* INSTRUCTIONS FOR THE TASK: Each line of the records must appear in your answer exactly, with no pictures.

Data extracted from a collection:
=== Begin Enclosure ===

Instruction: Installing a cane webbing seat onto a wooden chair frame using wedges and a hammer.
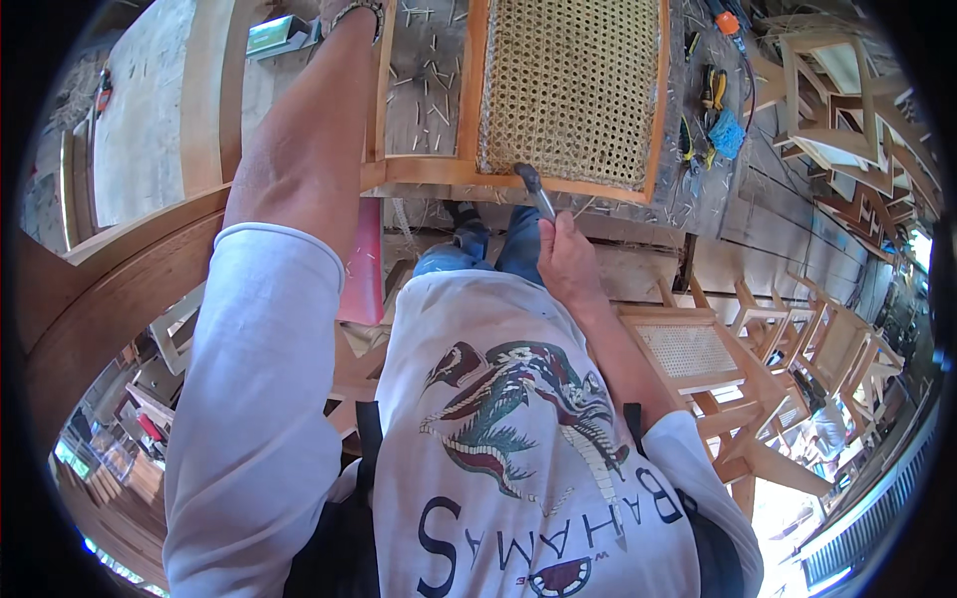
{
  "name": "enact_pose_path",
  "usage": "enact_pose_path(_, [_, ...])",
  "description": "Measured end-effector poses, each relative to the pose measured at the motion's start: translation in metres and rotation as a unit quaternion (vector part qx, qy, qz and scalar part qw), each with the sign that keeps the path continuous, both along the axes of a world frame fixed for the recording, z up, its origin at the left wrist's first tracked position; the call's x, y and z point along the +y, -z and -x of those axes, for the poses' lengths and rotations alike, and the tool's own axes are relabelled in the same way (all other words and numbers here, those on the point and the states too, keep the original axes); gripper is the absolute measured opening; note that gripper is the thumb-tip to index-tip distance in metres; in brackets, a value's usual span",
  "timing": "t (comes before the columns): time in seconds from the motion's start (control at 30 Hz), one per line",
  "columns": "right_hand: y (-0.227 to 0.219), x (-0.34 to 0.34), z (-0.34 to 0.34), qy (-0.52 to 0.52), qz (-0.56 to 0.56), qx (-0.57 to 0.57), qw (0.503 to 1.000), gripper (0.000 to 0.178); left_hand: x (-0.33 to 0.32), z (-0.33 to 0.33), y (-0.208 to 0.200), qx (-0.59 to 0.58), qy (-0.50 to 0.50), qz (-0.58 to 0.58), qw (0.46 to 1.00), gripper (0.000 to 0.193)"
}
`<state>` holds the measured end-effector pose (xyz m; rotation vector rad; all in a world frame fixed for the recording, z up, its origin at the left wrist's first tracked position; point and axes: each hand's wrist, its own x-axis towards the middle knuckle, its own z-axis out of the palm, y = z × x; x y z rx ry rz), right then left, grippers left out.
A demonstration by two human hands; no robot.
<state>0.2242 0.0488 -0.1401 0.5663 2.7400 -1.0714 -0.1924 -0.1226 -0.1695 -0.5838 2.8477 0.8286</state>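
Observation:
My right hand (571,257) is closed round the handle of a hammer (533,187). The hammer's dark head rests at or just over the near edge of a woven cane panel (573,85); whether it touches cannot be told. A light-brown wooden frame (429,169) surrounds that panel. My left arm reaches far forward, and only a sliver of my left hand (332,8) shows beyond a wrist bracelet at the top edge. Its fingers are cut off from view. Nearest to it lies a green and white box (279,36).
Small wooden pegs (434,95) lie scattered on the worktable. Pliers (713,88), a blue bundle of cord (727,134) and an orange-tipped tool (728,22) lie right of the panel. Wooden chair frames (688,349) stand at the right. A curved wooden piece (130,269) is at left.

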Motion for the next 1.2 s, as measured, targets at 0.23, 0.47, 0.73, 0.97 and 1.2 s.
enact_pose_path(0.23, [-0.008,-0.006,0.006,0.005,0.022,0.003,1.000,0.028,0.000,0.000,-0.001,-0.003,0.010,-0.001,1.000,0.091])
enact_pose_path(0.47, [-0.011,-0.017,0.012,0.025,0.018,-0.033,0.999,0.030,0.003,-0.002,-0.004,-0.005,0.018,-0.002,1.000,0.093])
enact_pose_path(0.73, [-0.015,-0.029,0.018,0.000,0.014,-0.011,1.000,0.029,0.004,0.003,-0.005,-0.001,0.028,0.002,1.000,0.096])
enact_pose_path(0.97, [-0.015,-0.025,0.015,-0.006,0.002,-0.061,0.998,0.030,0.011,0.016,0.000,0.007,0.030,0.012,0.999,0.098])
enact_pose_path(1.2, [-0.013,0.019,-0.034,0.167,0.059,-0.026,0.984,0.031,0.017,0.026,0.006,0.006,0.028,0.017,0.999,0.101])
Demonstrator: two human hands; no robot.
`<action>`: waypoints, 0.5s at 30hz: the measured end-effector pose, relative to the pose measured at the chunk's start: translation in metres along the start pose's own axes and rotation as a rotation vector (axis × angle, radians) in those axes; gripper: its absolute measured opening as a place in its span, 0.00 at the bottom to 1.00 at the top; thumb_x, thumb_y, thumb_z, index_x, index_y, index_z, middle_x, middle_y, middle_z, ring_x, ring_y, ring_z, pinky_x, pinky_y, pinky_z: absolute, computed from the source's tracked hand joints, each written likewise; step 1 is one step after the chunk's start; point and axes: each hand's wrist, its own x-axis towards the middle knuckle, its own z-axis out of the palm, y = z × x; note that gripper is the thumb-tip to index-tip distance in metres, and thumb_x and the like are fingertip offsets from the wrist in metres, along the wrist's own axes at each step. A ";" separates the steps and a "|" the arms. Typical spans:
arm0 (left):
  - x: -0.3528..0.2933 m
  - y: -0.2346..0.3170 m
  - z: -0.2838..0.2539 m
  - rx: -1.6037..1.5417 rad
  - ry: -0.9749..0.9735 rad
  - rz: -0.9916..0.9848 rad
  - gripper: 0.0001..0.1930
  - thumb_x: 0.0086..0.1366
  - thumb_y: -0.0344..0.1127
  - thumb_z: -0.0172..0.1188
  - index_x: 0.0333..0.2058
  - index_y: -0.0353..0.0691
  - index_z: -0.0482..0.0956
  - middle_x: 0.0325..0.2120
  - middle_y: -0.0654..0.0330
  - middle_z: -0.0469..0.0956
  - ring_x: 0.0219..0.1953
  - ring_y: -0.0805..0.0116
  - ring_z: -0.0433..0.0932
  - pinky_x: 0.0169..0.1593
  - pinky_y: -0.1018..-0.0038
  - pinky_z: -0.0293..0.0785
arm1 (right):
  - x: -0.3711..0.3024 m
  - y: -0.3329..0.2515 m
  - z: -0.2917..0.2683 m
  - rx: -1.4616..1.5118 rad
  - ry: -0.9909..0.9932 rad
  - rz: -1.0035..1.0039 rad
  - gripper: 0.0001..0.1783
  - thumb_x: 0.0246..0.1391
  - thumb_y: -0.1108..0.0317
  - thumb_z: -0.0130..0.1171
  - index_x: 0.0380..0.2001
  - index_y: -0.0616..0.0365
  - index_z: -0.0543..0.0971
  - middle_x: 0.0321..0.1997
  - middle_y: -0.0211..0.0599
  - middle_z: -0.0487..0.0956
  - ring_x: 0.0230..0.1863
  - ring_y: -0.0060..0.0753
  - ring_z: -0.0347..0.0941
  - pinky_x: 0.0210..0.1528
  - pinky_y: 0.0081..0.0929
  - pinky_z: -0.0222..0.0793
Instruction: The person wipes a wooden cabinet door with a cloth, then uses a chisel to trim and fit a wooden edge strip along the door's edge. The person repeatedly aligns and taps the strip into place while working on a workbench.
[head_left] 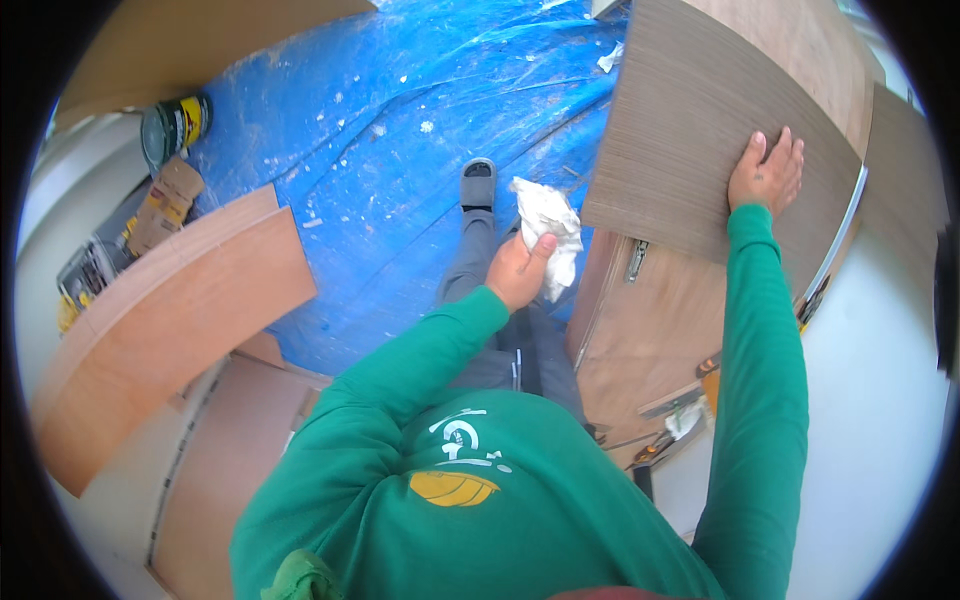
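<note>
At frame centre, a white rag point(548, 232) is clenched in the left hand point(518, 270); the right hand point(765, 175) is pressed flat, fingers spread, on the grey panel point(690, 130) at upper right.

crumpled white cloth rag point(548, 235) bunched up in the left hand point(517, 272), hanging loose just left of the panel, flat grey wood-grain laminate sheet point(690, 150) lying on top of a plywood board, right hand point(765, 175) pressed palm-down near its right edge
</note>
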 end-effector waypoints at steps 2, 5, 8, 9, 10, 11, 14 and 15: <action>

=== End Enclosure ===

* REPLY TO THE EXERCISE:
Instruction: Installing a cane webbing seat onto a wooden chair frame using wedges and a hammer.
{
  "name": "enact_pose_path",
  "usage": "enact_pose_path(_, [_, ...])",
  "description": "Measured end-effector poses, each relative to the pose measured at the motion's start: translation in metres and rotation as a unit quaternion (vector part qx, qy, qz and scalar part qw), each with the sign that keeps the path continuous, both along the axes of a world frame fixed for the recording, z up, its origin at the left wrist's first tracked position; the call's x, y and z point along the +y, -z and -x of those axes, for the poses' lengths and rotations alike, and the tool's own axes are relabelled in the same way (all other words and numbers here, those on the point and the states too, keep the original axes); gripper is the absolute measured opening; note that gripper is the thumb-tip to index-tip distance in metres; in brackets, a value's usual span",
  "timing": "t (comes before the columns): time in seconds from the motion's start (control at 30 Hz), one per line",
  "columns": "right_hand: y (-0.227 to 0.219), x (-0.34 to 0.34), z (-0.34 to 0.34), qy (-0.52 to 0.52), qz (-0.56 to 0.56), qx (-0.57 to 0.57), qw (0.503 to 1.000), gripper (0.000 to 0.178); left_hand: x (-0.33 to 0.32), z (-0.33 to 0.33), y (-0.208 to 0.200), qx (-0.59 to 0.58), qy (-0.50 to 0.50), qz (-0.58 to 0.58), qw (0.46 to 1.00), gripper (0.000 to 0.193)"
}
`<state>` holds the measured end-effector pose (xyz m; rotation vector rad; all in a world frame fixed for the recording, z up, its origin at the left wrist's first tracked position; point and axes: each hand's wrist, its own x-axis towards the middle knuckle, its own z-axis out of the palm, y = z × x; x y z rx ry rz), right then left, grippers left out.
A demonstration by two human hands; no robot.
<state>0.2242 0.0488 -0.1401 0.5663 2.7400 -1.0714 -0.1924 -0.1226 -0.1695 -0.5838 2.8477 0.8286</state>
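Observation:
My right hand (571,257) is closed round the handle of a hammer (533,187). The hammer's dark head rests at or just over the near edge of a woven cane panel (573,85); whether it touches cannot be told. A light-brown wooden frame (429,169) surrounds that panel. My left arm reaches far forward, and only a sliver of my left hand (332,8) shows beyond a wrist bracelet at the top edge. Its fingers are cut off from view. Nearest to it lies a green and white box (279,36).
Small wooden pegs (434,95) lie scattered on the worktable. Pliers (713,88), a blue bundle of cord (727,134) and an orange-tipped tool (728,22) lie right of the panel. Wooden chair frames (688,349) stand at the right. A curved wooden piece (130,269) is at left.
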
Motion for the next 1.2 s, as measured, targets at 0.23, 0.47, 0.73, 0.97 and 1.2 s.
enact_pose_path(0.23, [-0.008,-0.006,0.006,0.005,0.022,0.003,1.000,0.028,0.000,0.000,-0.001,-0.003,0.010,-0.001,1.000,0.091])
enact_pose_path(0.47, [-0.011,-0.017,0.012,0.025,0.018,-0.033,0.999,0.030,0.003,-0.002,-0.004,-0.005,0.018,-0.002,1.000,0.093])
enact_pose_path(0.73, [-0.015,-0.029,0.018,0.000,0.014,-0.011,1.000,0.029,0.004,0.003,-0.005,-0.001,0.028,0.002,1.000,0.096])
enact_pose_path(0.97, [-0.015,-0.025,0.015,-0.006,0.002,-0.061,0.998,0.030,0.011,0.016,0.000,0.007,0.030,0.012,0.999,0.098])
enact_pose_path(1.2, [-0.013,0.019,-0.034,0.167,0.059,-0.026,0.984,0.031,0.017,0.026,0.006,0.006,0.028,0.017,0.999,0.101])
Demonstrator: two human hands; no robot.
`<action>`: waypoints, 0.5s at 30hz: the measured end-effector pose, relative to the pose measured at the chunk's start: translation in metres along the start pose's own axes and rotation as a rotation vector (axis × angle, radians) in those axes; gripper: its absolute measured opening as a place in its span, 0.00 at the bottom to 1.00 at the top; thumb_x, thumb_y, thumb_z, index_x, index_y, index_z, middle_x, middle_y, middle_z, ring_x, ring_y, ring_z, pinky_x, pinky_y, pinky_z: absolute, computed from the source's tracked hand joints, each written likewise; step 1 is one step after the chunk's start; point and axes: each hand's wrist, its own x-axis towards the middle knuckle, its own z-axis out of the palm, y = z × x; note that gripper is the thumb-tip to index-tip distance in metres, and thumb_x and the like are fingertip offsets from the wrist in metres, along the wrist's own axes at each step. A ";" separates the steps and a "|" the arms. Typical spans:
arm0 (left):
  - x: -0.3528..0.2933 m
  - y: -0.2346..0.3170 m
  - z: -0.2838..0.2539 m
  - rx: -1.6037..1.5417 rad
  - ry: -0.9749..0.9735 rad
  - rz: -0.9916..0.9848 rad
  - gripper: 0.0001..0.1930
  - thumb_x: 0.0086..0.1366
  - thumb_y: -0.0344..0.1127
  - thumb_z: -0.0172..0.1188
  - index_x: 0.0333..0.2058
  - index_y: -0.0353..0.0691
  - index_z: -0.0482..0.0956
  - middle_x: 0.0325..0.2120
  - middle_y: -0.0654..0.0330
  - middle_z: -0.0469..0.0956
  - ring_x: 0.0219..0.1953
  - ring_y: -0.0805..0.0116
  - ring_z: -0.0433..0.0932
  - pinky_x: 0.0169..0.1593
  - pinky_y: -0.1018..-0.0038
  - pinky_z: -0.0293..0.0785
arm1 (right):
  - x: -0.3711..0.3024 m
  - y: -0.3329..0.2515 m
  - z: -0.2917..0.2683 m
  - rx: -1.4616..1.5118 rad
  - ry: -0.9909..0.9932 rad
  - rz: -1.0035..1.0039 rad
  - gripper: 0.0001..0.1783
  - thumb_x: 0.0246..0.1391
  - thumb_y: -0.1108..0.0317
  - thumb_z: -0.0130..0.1171
  - index_x: 0.0380..0.2001
  - index_y: -0.0616..0.0365
  - index_z: -0.0543..0.0971
  - middle_x: 0.0321..0.1997
  - middle_y: -0.0211..0.0599
  - middle_z: -0.0487..0.0956
  - ring_x: 0.0230..0.1863
  - ring_y: -0.0060..0.0753
  - ring_z: -0.0347..0.0941
  - pinky_x: 0.0210..0.1528
  - pinky_y: 0.0081..0.0929
  - pinky_z: -0.0222..0.0793
Instruction: The person wipes a wooden cabinet door with a cloth, then uses a chisel to trim and fit a wooden edge strip along the door's edge. The person repeatedly aligns and taps the strip into place while working on a workbench.
[head_left] 
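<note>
At frame centre, a white rag point(548, 232) is clenched in the left hand point(518, 270); the right hand point(765, 175) is pressed flat, fingers spread, on the grey panel point(690, 130) at upper right.

crumpled white cloth rag point(548, 235) bunched up in the left hand point(517, 272), hanging loose just left of the panel, flat grey wood-grain laminate sheet point(690, 150) lying on top of a plywood board, right hand point(765, 175) pressed palm-down near its right edge
</note>
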 end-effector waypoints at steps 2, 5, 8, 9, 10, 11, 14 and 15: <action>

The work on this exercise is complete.